— EXERCISE —
All of the data is to be written out again exactly, without the pictures.

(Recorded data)

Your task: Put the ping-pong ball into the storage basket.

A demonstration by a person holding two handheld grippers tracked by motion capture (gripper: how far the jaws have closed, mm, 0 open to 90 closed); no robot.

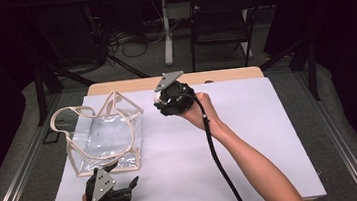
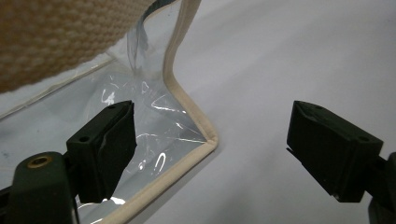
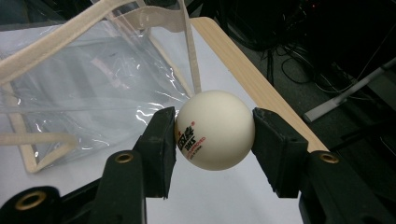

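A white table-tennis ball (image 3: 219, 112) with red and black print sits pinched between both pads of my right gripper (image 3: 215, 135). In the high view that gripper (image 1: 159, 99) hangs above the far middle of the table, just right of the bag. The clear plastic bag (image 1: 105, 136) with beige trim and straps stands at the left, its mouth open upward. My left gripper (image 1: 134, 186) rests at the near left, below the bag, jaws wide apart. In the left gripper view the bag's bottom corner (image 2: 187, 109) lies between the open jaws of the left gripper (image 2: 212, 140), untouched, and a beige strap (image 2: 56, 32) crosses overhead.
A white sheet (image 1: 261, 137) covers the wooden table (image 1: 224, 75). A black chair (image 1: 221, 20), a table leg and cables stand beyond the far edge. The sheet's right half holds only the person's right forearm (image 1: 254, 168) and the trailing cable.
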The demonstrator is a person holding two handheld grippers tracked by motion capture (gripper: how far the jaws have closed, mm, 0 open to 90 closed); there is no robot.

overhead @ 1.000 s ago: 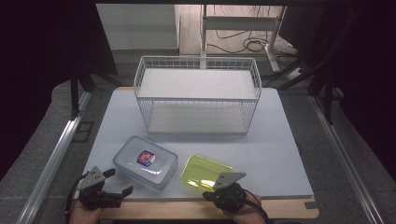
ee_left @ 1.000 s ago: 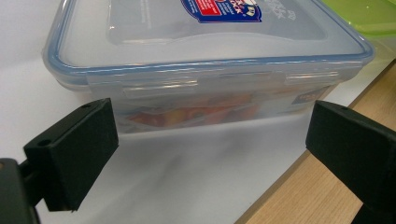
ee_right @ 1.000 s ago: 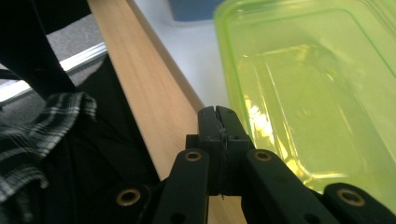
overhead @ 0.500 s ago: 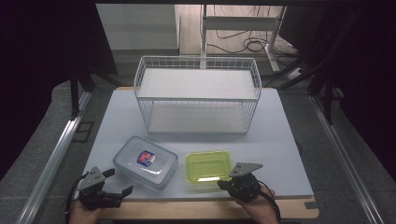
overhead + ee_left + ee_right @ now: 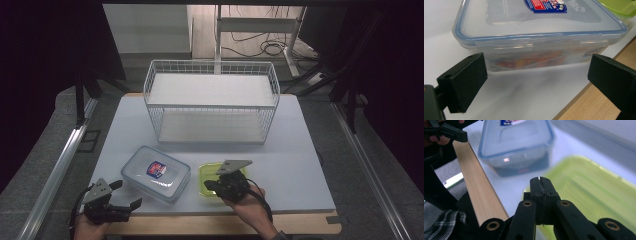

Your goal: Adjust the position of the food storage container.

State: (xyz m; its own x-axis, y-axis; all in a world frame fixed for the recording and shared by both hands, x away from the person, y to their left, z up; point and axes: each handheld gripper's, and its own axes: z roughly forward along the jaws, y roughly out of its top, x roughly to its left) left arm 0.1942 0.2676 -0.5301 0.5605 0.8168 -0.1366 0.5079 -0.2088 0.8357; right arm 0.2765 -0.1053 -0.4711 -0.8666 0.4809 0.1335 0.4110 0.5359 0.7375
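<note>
A clear lidded container (image 5: 156, 174) with a blue seal and a red-and-blue label lies at the near left of the table. My left gripper (image 5: 125, 194) is open just in front of it. In the left gripper view its jaws stand wide on either side of the container's (image 5: 541, 37) near wall without touching it. A lime-green open container (image 5: 212, 172) lies to the right. My right gripper (image 5: 209, 186) is shut, its tips (image 5: 540, 180) over the green container's (image 5: 594, 195) near left corner. I cannot tell whether they pinch the rim.
A white wire basket (image 5: 210, 106) with a shelf stands at the back middle of the pale table (image 5: 300, 165). A wooden strip (image 5: 225, 222) runs along the table's near edge. Dark floor and metal rails flank both sides.
My right gripper swung right, then moved back left and forward over the green container. That container turned from slanted to square with the table edge. The left gripper kept still.
</note>
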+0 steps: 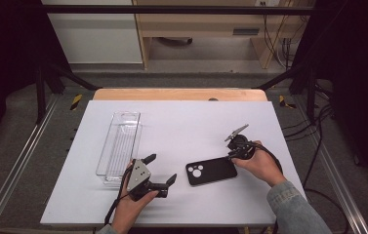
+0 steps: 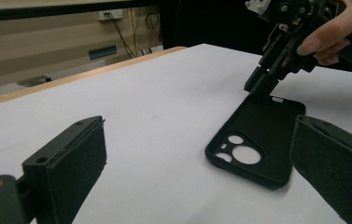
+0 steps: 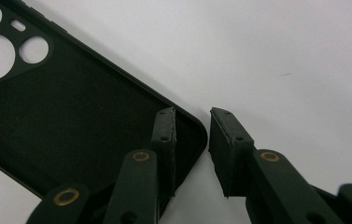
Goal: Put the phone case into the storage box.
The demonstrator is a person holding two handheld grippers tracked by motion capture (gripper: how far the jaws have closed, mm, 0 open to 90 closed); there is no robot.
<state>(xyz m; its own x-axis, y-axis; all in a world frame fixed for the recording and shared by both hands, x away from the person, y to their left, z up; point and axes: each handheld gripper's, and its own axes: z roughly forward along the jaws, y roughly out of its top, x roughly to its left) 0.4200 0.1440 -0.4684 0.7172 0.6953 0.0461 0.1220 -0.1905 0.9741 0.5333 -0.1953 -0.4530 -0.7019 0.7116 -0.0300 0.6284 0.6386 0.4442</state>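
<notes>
A white sheet (image 1: 181, 126) covers the table, with a strip of pale wood showing at its far edge; dark curtains hang at both sides, metal rails run along the floor, and beyond the table stand a white panel and wooden furniture with cables. At the left of the sheet lies a clear plastic tray (image 1: 119, 146), long and narrow, running away from the person. Just to its right and nearer the person, the left gripper (image 1: 161, 169) rests in the left hand (image 1: 130, 207), its jaws spread wide with nothing between them; in the left gripper view the two black pads stand far apart over bare white sheet. Right of it lies the black phone case (image 1: 211, 170), flat on the sheet with its hollow side up and the camera holes toward the left gripper. At the case's right end, the right gripper (image 1: 231, 155), held in the right hand (image 1: 259, 165), points down at its corner. In the right gripper view its jaws stand narrow and straddle the case's edge: one pad (image 3: 164, 140) is inside the hollow, the other (image 3: 225, 144) is outside over the sheet, and a small gap shows between the outer pad and the edge.
</notes>
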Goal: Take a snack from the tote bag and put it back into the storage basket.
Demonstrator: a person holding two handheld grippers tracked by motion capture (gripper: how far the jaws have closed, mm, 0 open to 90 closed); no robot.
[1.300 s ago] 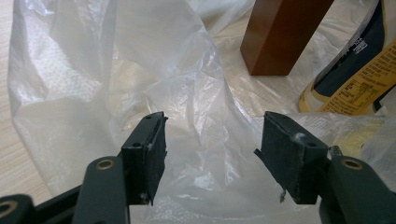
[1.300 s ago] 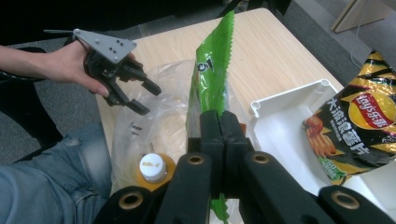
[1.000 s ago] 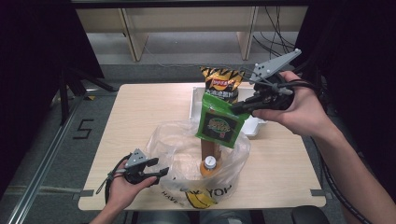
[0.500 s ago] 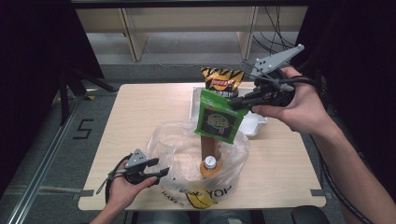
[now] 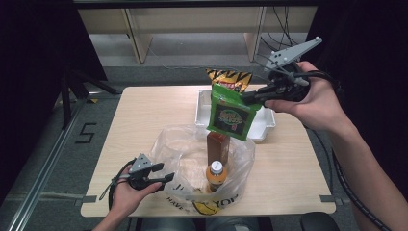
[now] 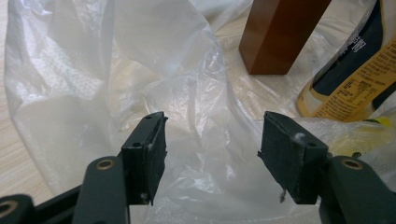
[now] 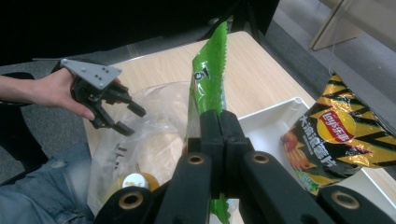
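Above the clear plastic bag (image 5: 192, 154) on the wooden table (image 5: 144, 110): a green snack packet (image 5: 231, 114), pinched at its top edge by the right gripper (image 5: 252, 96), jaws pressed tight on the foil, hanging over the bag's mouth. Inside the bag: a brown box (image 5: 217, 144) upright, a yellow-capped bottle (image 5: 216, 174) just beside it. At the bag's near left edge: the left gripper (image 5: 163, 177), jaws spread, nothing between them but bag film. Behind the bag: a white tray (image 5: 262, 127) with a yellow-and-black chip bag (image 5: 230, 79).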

— TASK ANSWER —
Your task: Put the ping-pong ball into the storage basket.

A demonstration by a person holding two handheld grippers tracked by motion capture (gripper: how far the jaws have closed, mm, 0 open to 90 closed); no robot.


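A white table-tennis ball (image 3: 219, 112) with red and black print sits pinched between both pads of my right gripper (image 3: 215, 135). In the high view that gripper (image 1: 159, 99) hangs above the far middle of the table, just right of the bag. The clear plastic bag (image 1: 105, 136) with beige trim and straps stands at the left, its mouth open upward. My left gripper (image 1: 134, 186) rests at the near left, below the bag, jaws wide apart. In the left gripper view the bag's bottom corner (image 2: 187, 109) lies between the open jaws of the left gripper (image 2: 212, 140), untouched, and a beige strap (image 2: 56, 32) crosses overhead.
A white sheet (image 1: 261, 137) covers the wooden table (image 1: 224, 75). A black chair (image 1: 221, 20), a table leg and cables stand beyond the far edge. The sheet's right half holds only the person's right forearm (image 1: 254, 168) and the trailing cable.
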The demonstrator is a person holding two handheld grippers tracked by motion capture (gripper: how far the jaws have closed, mm, 0 open to 90 closed); there is no robot.

overhead @ 1.000 s ago: 
ee_left @ 1.000 s ago: 
ee_right @ 1.000 s ago: 
overhead @ 0.500 s ago: 
overhead + ee_left + ee_right @ now: 

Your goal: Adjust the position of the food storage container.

State: (xyz m; its own x-axis, y-axis; all in a world frame fixed for the recording and shared by both hands, x away from the person, y to their left, z up; point and axes: each handheld gripper's, and its own axes: z roughly forward along the jaws, y roughly out of its top, x roughly to its left) left arm 0.1942 0.2676 -0.5301 0.5605 0.8168 -0.1366 0.5079 -0.2088 0.8357; right arm 0.2765 -0.1053 -0.4711 -0.8666 0.4809 0.1335 0.4110 0.5359 0.7375
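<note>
A clear lidded container (image 5: 156, 174) with a blue seal and a red-and-blue label lies at the near left of the table. My left gripper (image 5: 125, 194) is open just in front of it. In the left gripper view its jaws stand wide on either side of the container's (image 5: 541, 37) near wall without touching it. A lime-green open container (image 5: 212, 172) lies to the right. My right gripper (image 5: 209, 186) is shut, its tips (image 5: 540, 180) over the green container's (image 5: 594, 195) near left corner. I cannot tell whether they pinch the rim.
A white wire basket (image 5: 210, 106) with a shelf stands at the back middle of the pale table (image 5: 300, 165). A wooden strip (image 5: 225, 222) runs along the table's near edge. Dark floor and metal rails flank both sides.
My right gripper swung right, then moved back left and forward over the green container. That container turned from slanted to square with the table edge. The left gripper kept still.
</note>
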+0 steps: 
+0 steps: 
+0 steps: 
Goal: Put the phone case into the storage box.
The demonstrator is a person holding two handheld grippers tracked by motion capture (gripper: how far the jaws have closed, mm, 0 open to 90 closed); there is no robot.
<state>(xyz m; its own x-axis, y-axis; all in a world frame fixed for the recording and shared by both hands, x away from the person, y to their left, z up; point and axes: each handheld gripper's, and its own axes: z roughly forward along the jaws, y roughly out of its top, x roughly to its left) 0.4200 0.1440 -0.4684 0.7172 0.6953 0.0461 0.1220 -0.1905 0.9741 0.5333 -0.1953 -0.4530 -0.7019 0.7116 -0.0300 0.6284 0.6386 0.4442</state>
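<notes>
A white sheet (image 1: 181, 126) covers the table, with a strip of pale wood showing at its far edge; dark curtains hang at both sides, metal rails run along the floor, and beyond the table stand a white panel and wooden furniture with cables. At the left of the sheet lies a clear plastic tray (image 1: 119, 146), long and narrow, running away from the person. Just to its right and nearer the person, the left gripper (image 1: 161, 169) rests in the left hand (image 1: 130, 207), its jaws spread wide with nothing between them; in the left gripper view the two black pads stand far apart over bare white sheet. Right of it lies the black phone case (image 1: 211, 170), flat on the sheet with its hollow side up and the camera holes toward the left gripper. At the case's right end, the right gripper (image 1: 231, 155), held in the right hand (image 1: 259, 165), points down at its corner. In the right gripper view its jaws stand narrow and straddle the case's edge: one pad (image 3: 164, 140) is inside the hollow, the other (image 3: 225, 144) is outside over the sheet, and a small gap shows between the outer pad and the edge.
</notes>
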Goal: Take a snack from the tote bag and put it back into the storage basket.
Demonstrator: a person holding two handheld grippers tracked by motion capture (gripper: how far the jaws have closed, mm, 0 open to 90 closed); no robot.
[1.300 s ago] 
[1.300 s ago] 
[1.000 s ago] 
[0.500 s ago] 
[now] 
[now] 
[now] 
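Above the clear plastic bag (image 5: 192, 154) on the wooden table (image 5: 144, 110): a green snack packet (image 5: 231, 114), pinched at its top edge by the right gripper (image 5: 252, 96), jaws pressed tight on the foil, hanging over the bag's mouth. Inside the bag: a brown box (image 5: 217, 144) upright, a yellow-capped bottle (image 5: 216, 174) just beside it. At the bag's near left edge: the left gripper (image 5: 163, 177), jaws spread, nothing between them but bag film. Behind the bag: a white tray (image 5: 262, 127) with a yellow-and-black chip bag (image 5: 230, 79).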

That completes the answer, and no more is expected.